I already had this figured out for the most part. I was convinced Chip liked me, but I was shy about it. I mean, why would someone like me? I wasn't sure how much I liked him, though. So just for giggles, I told Sophia about the way Chip would look at me, how he would fight with Dale over who got to do things with me, and about the morning five days ago when I had woken up to find myself asleep on his shoulder.
"You did! How wonderful! Does he know?"
I swallowed, knowing my face was bright pink. "Yes."
Sophia smiled and giggled, muffling the sound with her paw. "And what did he say, dear?"
"Not much, really. He seemed really surprised and stared at me. But..." I told her how he had been smiling when I woke up.

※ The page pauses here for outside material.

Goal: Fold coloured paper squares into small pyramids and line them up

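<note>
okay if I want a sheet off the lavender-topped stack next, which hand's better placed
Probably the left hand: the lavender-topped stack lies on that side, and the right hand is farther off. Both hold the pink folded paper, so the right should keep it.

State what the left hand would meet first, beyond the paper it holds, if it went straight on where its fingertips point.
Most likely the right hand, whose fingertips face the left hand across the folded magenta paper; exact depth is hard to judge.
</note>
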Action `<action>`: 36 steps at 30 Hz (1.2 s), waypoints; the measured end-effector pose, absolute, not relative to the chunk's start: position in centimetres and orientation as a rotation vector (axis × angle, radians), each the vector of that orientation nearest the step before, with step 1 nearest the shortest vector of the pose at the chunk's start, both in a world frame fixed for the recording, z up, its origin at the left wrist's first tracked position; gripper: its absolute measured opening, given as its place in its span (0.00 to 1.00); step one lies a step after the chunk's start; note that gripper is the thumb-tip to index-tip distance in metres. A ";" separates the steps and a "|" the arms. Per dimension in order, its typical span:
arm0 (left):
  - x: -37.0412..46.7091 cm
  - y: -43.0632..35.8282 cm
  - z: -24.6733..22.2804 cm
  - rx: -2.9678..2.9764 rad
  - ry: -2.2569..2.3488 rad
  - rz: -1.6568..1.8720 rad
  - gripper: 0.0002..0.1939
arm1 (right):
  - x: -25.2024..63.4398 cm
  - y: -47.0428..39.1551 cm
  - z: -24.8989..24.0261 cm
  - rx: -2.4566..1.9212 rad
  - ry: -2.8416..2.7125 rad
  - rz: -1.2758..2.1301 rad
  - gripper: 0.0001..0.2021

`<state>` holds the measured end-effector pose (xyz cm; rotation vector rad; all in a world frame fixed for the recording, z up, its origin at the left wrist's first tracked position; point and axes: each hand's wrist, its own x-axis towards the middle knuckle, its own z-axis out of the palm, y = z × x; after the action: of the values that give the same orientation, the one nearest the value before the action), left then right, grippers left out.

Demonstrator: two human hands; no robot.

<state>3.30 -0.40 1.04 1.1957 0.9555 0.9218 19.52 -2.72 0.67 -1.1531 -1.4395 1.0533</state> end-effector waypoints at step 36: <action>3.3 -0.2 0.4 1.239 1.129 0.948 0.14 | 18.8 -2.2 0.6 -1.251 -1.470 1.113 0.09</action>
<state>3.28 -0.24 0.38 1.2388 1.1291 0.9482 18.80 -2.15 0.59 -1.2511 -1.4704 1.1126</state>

"NO!" Sophia was in raptures for the rest of the flight. I barely registered half of what she said, but I was keenly aware of a change taking place inside of me. Sophia was definitely warping my judgement concerning Chip, but she was certainly making him a lot more fun to talk about. I felt different, the longer we whispered together. I felt needed...and as though I had finally found and unlocked the feminine part of me I didn't know I had. It was amazing.
And so was Sophia. It occurred to me, at some point in our conversation, that I should be the one comforting her. After all, she was the one who's perfect life had been shattered by this false assassination. Not the other way around. It had been terrible, and the feelings of horror were real, but I was street-wise, wasn't I? I'd been around the block, and had plenty of experience in fights and loss and desperate situations, and yet, I was the one who needed counseling. Odd, the way things work.